YOUR INSTRUCTIONS:
Your answer is to be every line of the material that includes the string "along".

* * *

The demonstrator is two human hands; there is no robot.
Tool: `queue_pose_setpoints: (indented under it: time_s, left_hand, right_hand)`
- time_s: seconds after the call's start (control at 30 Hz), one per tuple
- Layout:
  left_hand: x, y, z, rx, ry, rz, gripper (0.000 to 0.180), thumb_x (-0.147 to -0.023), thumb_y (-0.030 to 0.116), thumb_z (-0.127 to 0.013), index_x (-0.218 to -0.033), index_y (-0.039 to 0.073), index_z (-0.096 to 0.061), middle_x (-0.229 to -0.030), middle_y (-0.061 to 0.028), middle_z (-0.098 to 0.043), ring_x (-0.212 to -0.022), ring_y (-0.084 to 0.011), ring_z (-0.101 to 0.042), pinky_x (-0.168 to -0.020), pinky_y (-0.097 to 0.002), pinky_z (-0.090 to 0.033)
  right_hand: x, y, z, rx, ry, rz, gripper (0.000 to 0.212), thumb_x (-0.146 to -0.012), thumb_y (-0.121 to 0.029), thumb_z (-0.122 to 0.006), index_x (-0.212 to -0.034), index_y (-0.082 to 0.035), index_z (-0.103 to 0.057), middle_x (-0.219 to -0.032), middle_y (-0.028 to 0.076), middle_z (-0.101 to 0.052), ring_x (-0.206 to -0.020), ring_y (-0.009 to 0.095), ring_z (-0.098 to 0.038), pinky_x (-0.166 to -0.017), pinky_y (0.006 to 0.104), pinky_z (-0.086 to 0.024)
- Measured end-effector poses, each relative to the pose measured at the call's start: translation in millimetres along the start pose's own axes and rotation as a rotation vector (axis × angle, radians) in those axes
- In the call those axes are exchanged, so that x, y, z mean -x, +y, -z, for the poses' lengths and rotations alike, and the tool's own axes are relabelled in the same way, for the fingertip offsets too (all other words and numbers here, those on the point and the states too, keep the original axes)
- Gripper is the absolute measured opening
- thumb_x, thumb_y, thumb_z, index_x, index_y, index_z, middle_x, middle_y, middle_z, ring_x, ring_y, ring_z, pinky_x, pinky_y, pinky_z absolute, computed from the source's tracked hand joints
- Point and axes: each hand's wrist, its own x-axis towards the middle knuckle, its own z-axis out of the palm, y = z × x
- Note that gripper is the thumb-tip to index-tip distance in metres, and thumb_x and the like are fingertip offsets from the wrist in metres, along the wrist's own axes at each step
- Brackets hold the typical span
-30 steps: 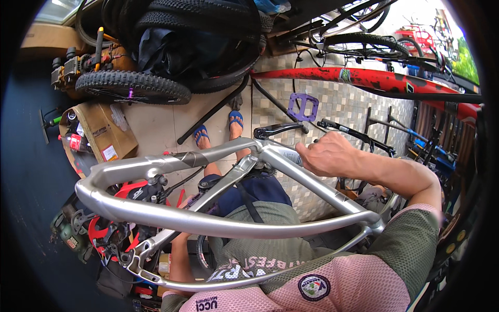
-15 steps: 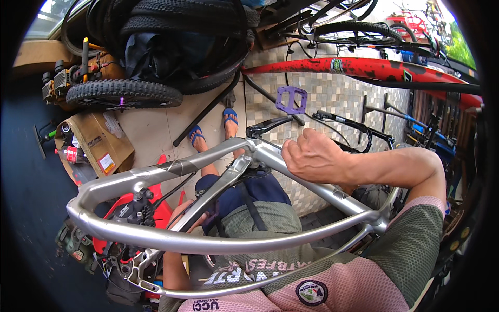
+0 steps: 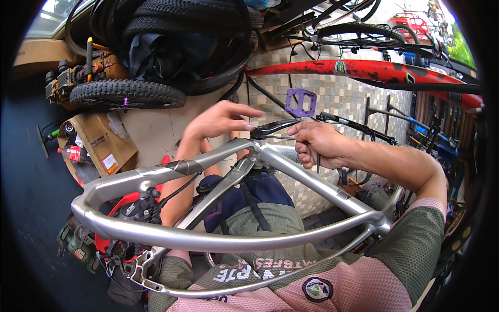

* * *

RESULT OF THIS EXERCISE:
- Measured end-effector poses, each relative to the pose measured at the call's start: translation in millimetres along the start pose's own axes and rotation as a rotation vector (axis × angle, radians) in those axes
- Note that gripper is the thumb-tip to index-tip distance in metres, and thumb_x and the like are fingertip offsets from the wrist in metres, along the wrist's own axes at each step

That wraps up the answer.